Bengt Richter said:
You ought to be able to gain a little by hoisting the os.path.xxx
attribute lookups for join and isdir out of the loop. E.g, (not tested)
opj=os.path.join; oisd=os.path.isdir
[opj(path, p) for p in os.listdir(path) if oisd(opj(path, p))]
But it seems like you are asking the os to chase through full paths at
every isdir operation, rather than just telling it to make its current working
directory the directory you are interested in and doing it there. E.g., (untested)
savedir = os.getcwd()
os.chdir(path)
dirs = [opj(path, p) for p in os.listdir('.') if oisd(p)]
os.chdir(savedir)
with 1000 files in the directory
# 1) Original using '.'
/usr/lib/python2.3/timeit.py -s 'import os; path="."' \
'[os.path.join(path, p) for p in os.listdir(path) if os.path.isdir(os.path.join(path, p))]'
10 loops, best of 3: 2.69e+04 usec per loop
# 2) Original with long path
/usr/lib/python2.3/timeit.py -s 'import os;
path="/tmp/a/b/c/d/e/f/g/h/i/j/k/l/m/n/o/p/q/r/s/t/u/v/w/x/y/z"' \
'[os.path.join(path, p) for p in os.listdir(path) if os.path.isdir(os.path.join(path, p))]'
10 loops, best of 3: 4.16e+04 usec per loop
# 3) Using cwd
/usr/lib/python2.3/timeit.py -s 'import os' \
'[os.path.join(path, p) for p in os.listdir(".") if os.path.isdir(p)]'
100 loops, best of 3: 1.85e+04 usec per loop
Even if so, I doubt the os finds it via a hash of the full path instead
of checking that every element of the path exists and is a subdirectory.

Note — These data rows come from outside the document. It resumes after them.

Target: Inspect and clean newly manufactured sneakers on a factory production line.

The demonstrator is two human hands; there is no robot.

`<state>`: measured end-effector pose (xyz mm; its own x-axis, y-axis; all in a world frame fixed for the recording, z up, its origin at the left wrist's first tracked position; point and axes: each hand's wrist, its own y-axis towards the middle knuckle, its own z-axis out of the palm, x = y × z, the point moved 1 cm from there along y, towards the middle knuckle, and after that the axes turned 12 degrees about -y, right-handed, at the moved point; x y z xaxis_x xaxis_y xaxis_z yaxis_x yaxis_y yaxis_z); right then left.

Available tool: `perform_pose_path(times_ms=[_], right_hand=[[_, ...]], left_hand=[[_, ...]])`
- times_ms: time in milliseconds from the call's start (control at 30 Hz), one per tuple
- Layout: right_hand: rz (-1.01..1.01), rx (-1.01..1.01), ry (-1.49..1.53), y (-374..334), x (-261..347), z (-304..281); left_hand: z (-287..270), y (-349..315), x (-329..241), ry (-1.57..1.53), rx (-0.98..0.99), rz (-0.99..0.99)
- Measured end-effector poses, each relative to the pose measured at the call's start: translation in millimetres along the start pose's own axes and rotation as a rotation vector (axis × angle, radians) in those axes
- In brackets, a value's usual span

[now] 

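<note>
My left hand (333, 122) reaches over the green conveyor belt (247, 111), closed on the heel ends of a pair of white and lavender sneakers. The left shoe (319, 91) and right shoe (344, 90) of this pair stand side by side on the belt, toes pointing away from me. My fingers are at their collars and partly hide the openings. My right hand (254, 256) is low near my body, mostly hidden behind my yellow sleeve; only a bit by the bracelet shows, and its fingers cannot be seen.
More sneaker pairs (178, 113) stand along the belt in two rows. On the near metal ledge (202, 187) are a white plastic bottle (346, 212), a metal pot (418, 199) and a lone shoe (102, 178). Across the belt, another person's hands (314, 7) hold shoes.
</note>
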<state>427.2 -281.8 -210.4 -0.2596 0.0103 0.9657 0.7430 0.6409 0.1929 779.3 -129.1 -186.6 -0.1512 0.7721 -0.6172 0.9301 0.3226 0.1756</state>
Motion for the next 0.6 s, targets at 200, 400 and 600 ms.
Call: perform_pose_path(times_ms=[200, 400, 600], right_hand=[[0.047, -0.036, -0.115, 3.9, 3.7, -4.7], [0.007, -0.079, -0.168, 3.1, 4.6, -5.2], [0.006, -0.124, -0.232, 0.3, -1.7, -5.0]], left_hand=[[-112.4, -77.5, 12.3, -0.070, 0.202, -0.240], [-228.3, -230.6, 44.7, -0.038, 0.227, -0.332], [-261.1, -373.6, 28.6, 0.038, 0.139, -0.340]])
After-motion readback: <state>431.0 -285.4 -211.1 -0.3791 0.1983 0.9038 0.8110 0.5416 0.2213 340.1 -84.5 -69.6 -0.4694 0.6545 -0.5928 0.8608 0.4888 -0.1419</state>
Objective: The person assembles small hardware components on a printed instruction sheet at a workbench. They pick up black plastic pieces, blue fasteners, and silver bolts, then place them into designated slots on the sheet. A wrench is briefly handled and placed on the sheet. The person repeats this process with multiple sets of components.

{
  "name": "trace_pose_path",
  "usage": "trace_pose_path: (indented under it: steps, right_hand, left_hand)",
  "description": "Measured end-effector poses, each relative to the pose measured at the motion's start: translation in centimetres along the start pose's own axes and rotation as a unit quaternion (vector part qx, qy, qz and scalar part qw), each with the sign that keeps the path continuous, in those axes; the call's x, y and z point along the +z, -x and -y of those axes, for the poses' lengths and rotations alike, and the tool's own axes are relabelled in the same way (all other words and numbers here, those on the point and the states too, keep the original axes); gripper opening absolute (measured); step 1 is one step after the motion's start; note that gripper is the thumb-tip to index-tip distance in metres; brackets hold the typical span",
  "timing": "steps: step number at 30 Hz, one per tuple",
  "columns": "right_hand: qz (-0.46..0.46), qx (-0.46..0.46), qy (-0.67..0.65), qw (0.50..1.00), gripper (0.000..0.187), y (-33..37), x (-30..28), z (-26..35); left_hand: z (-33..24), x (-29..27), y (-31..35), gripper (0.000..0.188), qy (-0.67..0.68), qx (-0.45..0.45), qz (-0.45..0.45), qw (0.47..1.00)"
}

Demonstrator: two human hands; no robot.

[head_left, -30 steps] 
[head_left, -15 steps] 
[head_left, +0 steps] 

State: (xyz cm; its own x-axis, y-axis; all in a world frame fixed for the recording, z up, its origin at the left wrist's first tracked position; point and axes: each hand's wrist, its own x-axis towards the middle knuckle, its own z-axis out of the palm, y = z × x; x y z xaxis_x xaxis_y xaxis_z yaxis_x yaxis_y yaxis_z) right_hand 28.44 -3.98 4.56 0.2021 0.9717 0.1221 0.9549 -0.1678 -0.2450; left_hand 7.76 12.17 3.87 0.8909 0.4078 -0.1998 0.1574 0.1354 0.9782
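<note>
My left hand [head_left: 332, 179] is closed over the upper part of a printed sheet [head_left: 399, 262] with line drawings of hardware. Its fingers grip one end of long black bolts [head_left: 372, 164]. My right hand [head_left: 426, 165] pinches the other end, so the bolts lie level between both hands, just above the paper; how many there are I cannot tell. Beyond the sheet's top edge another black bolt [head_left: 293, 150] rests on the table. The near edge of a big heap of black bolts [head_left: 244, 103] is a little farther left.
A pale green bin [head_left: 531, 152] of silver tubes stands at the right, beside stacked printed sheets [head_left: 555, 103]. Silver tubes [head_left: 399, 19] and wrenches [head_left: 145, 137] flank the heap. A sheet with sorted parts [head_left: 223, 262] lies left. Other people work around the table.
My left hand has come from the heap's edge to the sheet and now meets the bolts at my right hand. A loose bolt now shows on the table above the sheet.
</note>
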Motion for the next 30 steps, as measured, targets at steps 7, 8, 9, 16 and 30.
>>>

IWT that could be a dangerous short cut
It is. Linux will look through each path entry. However they will be
hot in the dcache. It doesn't take much time hence the relatively
small difference between 1) and 2).
I expect the main difference between 1) and 3) is the fact it contains
one less os.path.join()
/usr/lib/python2.3/timeit.py -s 'import os;' 'os.path.join("a", "b")'
100000 loops, best of 3: 7.34 usec per loop
Its executed 1000 times above which is 7340 usec. The difference
between 1) and 3) is 8400 usec - pretty close!